◆ **Exercise goal**
Bring together copies of the lines in the data below that contain the word "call".

◆ **Saved entries**
• • •

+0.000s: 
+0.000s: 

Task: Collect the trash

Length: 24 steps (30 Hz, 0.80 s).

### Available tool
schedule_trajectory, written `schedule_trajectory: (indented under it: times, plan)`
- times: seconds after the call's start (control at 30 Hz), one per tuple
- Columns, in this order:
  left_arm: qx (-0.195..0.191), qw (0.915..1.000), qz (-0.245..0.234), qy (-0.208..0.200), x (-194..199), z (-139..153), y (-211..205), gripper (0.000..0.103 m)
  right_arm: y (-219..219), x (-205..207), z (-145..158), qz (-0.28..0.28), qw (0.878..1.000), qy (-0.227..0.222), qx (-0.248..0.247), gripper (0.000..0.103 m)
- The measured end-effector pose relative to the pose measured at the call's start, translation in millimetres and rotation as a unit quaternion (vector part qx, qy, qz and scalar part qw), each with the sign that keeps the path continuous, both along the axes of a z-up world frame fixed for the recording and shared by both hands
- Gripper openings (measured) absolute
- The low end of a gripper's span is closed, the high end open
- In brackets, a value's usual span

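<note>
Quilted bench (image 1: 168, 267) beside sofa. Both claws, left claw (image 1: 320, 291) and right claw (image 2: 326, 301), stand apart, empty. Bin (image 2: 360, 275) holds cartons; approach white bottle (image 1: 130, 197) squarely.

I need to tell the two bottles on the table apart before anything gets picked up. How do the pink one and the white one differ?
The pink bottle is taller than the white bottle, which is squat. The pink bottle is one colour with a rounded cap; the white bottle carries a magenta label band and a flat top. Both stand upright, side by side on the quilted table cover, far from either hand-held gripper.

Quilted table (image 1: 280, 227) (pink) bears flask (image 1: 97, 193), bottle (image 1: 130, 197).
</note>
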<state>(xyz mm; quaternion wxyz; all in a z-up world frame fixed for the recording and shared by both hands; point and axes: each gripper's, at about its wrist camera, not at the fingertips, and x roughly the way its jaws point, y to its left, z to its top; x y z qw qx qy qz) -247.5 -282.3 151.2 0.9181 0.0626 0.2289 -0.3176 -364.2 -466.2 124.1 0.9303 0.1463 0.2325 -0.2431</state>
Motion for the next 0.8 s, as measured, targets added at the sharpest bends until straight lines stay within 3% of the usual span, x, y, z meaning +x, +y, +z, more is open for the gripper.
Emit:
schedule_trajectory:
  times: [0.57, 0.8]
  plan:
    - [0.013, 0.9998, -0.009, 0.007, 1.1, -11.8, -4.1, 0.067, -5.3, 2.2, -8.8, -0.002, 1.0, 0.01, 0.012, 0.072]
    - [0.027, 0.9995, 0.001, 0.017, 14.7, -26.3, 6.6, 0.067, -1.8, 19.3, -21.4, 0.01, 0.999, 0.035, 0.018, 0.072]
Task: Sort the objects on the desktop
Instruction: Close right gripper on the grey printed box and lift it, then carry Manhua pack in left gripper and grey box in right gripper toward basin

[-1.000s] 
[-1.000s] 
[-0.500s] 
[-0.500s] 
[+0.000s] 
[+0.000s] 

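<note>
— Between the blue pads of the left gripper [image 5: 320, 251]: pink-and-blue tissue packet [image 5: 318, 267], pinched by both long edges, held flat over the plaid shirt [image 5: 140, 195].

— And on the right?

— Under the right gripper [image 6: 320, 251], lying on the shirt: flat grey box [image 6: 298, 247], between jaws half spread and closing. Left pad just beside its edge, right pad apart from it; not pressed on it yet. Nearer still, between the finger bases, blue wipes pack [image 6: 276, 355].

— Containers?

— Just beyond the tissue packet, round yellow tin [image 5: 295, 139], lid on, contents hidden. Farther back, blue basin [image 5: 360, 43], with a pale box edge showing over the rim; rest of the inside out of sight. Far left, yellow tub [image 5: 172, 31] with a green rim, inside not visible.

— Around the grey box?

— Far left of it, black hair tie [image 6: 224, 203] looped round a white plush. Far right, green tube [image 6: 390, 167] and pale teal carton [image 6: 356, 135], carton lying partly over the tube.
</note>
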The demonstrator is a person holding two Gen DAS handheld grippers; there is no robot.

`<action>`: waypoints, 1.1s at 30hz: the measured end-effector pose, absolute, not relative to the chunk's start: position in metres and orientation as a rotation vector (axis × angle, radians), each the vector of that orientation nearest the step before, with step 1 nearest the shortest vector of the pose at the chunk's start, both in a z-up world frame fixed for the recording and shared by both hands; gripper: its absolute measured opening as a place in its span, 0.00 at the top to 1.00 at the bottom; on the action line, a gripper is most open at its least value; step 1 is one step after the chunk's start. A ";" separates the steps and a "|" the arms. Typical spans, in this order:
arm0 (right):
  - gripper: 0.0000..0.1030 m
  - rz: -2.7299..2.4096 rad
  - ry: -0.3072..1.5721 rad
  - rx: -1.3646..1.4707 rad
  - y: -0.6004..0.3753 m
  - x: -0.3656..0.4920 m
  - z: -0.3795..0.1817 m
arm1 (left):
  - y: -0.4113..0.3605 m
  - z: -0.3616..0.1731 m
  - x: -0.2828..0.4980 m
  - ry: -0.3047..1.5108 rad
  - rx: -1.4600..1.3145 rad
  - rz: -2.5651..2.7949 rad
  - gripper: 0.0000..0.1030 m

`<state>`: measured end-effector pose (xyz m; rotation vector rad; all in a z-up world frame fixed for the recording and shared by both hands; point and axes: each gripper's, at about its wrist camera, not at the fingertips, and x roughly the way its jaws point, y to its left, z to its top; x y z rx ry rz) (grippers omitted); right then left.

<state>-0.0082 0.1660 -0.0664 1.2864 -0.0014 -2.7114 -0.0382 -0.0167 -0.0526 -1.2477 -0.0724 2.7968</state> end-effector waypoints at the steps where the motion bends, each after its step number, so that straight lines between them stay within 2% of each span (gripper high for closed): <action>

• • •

◆ **Result for this task**
- times: seconds after the call's start (control at 30 Hz), one per tuple
- The measured end-effector pose relative to the pose measured at the call's start, translation in millimetres and rotation as a unit quaternion (vector part qx, qy, qz and scalar part qw), each with the sign that keeps the path continuous, both along the axes of a z-up world frame fixed for the recording and shared by both hands

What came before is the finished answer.